Ski Alpin - Material-Hickhack: ÖSV-Athletin Katharina Liensberger droht Sperre

Von SPOX Österreich
Katharina Liensberger

Ein Material-Hickhack könnte ÖSV-Athletin Katharina Liensberger zum Verhängnis werden.

Wie die Krone berichtet, will die 22-Jährige von Rossignol/Lange zu Kästle wechseln. Kästle produziert jedoch keine Ski-Schuhe, weshalb Liensberger weiter mit Lange-Schuhe antreten will.

Langes Antwort? "Sicher nicht!" Nun fährt die Vorarlbergerin mit Schuhen, mit denen sie eigentlich nicht fahren dürfte. Und der Austria Ski Pool darf Liensberger keine Ausrüsterbewilligung erteilen. Laut Krone müsste Liensberger für alle Trainingskurse und Weltcuprennen gesperrt werden.

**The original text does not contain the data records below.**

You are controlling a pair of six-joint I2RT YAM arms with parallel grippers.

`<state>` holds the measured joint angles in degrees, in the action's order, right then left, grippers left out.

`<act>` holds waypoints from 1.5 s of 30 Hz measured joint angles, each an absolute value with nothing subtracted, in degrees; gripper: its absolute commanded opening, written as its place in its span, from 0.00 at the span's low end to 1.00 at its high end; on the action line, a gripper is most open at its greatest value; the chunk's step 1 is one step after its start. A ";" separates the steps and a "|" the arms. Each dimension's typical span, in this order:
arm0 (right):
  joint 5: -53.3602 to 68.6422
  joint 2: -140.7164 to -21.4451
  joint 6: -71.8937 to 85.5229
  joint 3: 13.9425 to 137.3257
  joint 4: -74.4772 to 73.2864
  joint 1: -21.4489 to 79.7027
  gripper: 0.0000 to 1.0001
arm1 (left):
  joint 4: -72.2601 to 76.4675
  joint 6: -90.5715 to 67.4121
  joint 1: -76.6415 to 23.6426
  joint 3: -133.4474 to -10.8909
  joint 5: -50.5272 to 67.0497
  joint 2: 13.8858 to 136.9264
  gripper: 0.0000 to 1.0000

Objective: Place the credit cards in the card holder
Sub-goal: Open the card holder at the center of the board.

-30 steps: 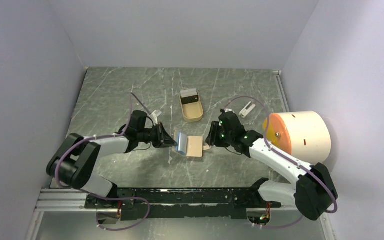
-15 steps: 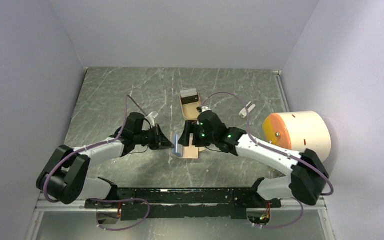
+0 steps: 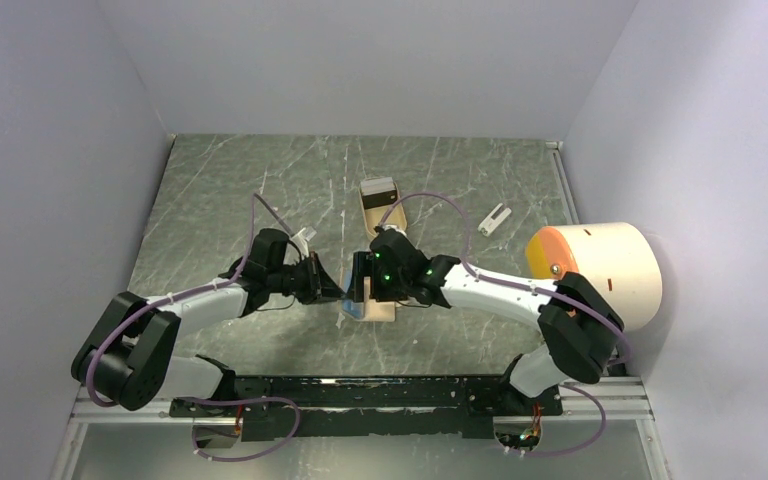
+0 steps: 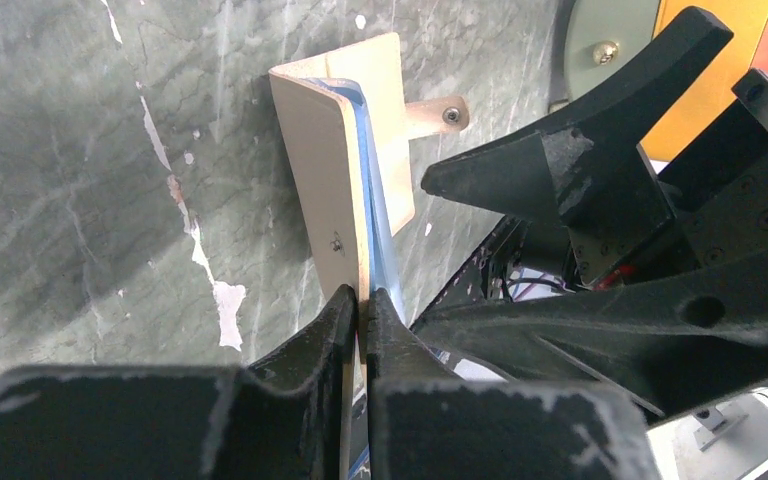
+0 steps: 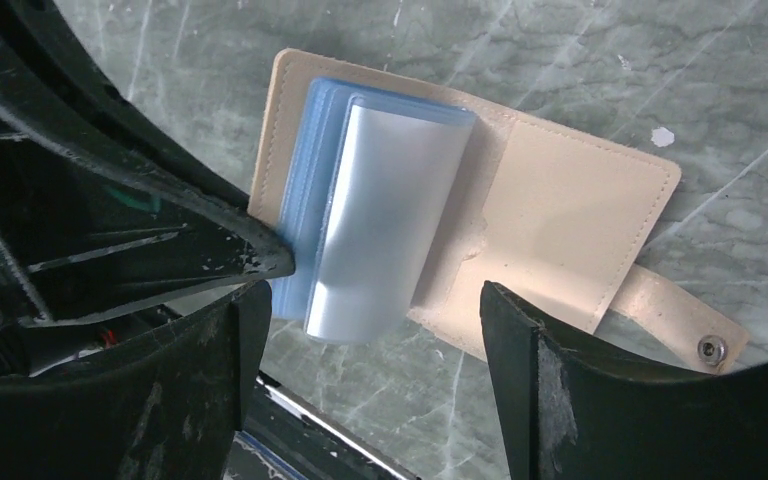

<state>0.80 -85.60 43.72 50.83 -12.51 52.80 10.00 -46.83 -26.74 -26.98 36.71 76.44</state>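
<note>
The tan card holder (image 5: pixel 560 210) lies open on the table, with bluish-silver sleeves (image 5: pixel 380 200) and a snap tab (image 5: pixel 700 345). My left gripper (image 4: pixel 360 300) is shut on the edge of its left flap and holds that flap raised; in the top view it (image 3: pixel 338 288) is at the holder's left side (image 3: pixel 372 305). My right gripper (image 5: pixel 370 390) is open and empty just above the sleeves, and in the top view it (image 3: pixel 360 278) is right next to the left one. The credit cards (image 3: pixel 378 188), white and black, lie in the tan tray (image 3: pixel 388 212) behind.
A large cream cylinder with an orange face (image 3: pixel 600 265) stands at the right. A small white object (image 3: pixel 495 218) lies at the back right. The right arm's black fingers (image 4: pixel 560 170) crowd the left wrist view.
My right gripper has moved left from the holder's right side to above its sleeves, close to my left gripper. My left gripper keeps hold of the flap, which stands more upright.
</note>
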 measured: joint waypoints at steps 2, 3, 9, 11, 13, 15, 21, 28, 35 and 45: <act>0.16 -86.17 43.68 50.83 -12.51 52.80 0.80 | 10.15 -46.92 -26.74 -26.81 36.71 76.44 0.09; -0.05 -86.50 43.66 50.83 -12.51 52.82 0.79 | 10.26 -46.96 -26.74 -26.70 36.73 76.47 0.09; -1.37 -87.88 43.44 50.83 -13.23 52.84 0.79 | 10.72 -47.22 -26.76 -26.44 36.73 76.75 0.09; -2.24 -87.85 43.40 50.83 -13.47 52.86 0.79 | 10.68 -47.18 -26.76 -26.44 36.67 76.75 0.09; -3.36 -87.85 43.24 50.83 -14.02 52.84 0.77 | 10.46 -47.11 -26.76 -26.44 36.58 76.75 0.09; -4.51 -87.77 43.00 50.65 -14.61 52.84 0.76 | 10.11 -46.89 -26.76 -26.44 36.34 76.79 0.09; -7.33 -84.53 42.35 46.33 -15.90 51.68 0.75 | 8.67 -46.30 -26.76 -26.44 35.59 76.95 0.10; -10.41 -80.05 42.19 42.44 -18.33 50.19 0.69 | 7.33 -46.02 -26.76 -26.44 34.59 76.95 0.26; -10.33 -80.29 42.22 41.82 -18.31 50.19 0.68 | 5.69 -45.52 -26.79 -26.52 33.56 76.95 0.44; -9.67 -79.48 42.22 46.33 -21.26 50.19 0.56 | 3.11 -44.07 -26.81 -29.54 33.19 78.04 0.20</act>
<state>-9.67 -79.48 42.22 46.33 -21.26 50.19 3.11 -44.07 -26.81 -29.54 33.19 78.04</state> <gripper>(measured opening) 0.668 0.306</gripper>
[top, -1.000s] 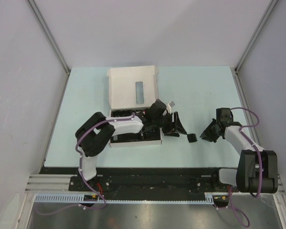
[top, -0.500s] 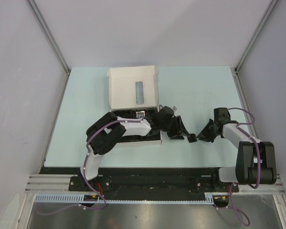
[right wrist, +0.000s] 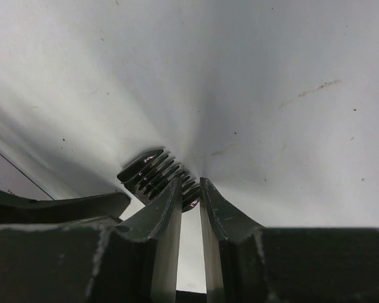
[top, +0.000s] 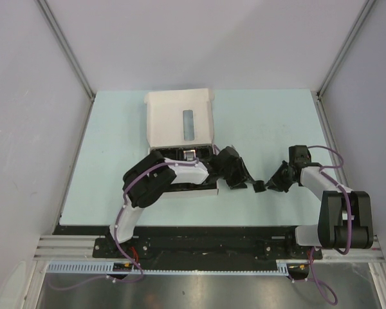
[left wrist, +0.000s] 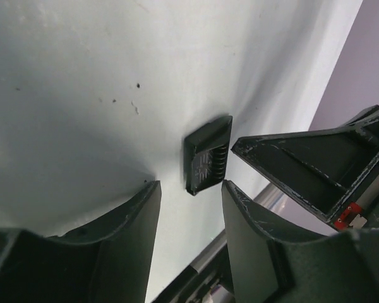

Toni Giger: "Thema beschäftigt uns seit Mai"

"Dieses Thema beschäftigt uns leider schon seit Mai", sagt Toni Giger, der als Vermittler agiert. "Die Konsequenzen können dramatisch sein. Unterm Strich wollen aber alle das Gleiche: dass das Dirndl für Österreich schnell Ski fährt."

Noch pressiert das Thema aber gewaltig. Am 26. Oktober startet der Weltcup in Sölden. Und Reinhold Zitz vom Austria Ski Pool sagt zum ORF-Vorarlberg: "Es steht eine mögliche Sperre im Raum."

Liensberger feierte im Jänner 2016 ihr Weltcupdebüt und holte sich seither eine Podiumsplatzierung im Slalom (Rang drei). Bei den Olympischen Spielen in Pyeongchang (2018) und bei der Ski-WM in Aare (2019) holte Liensberger Silber mit der Mannschaft.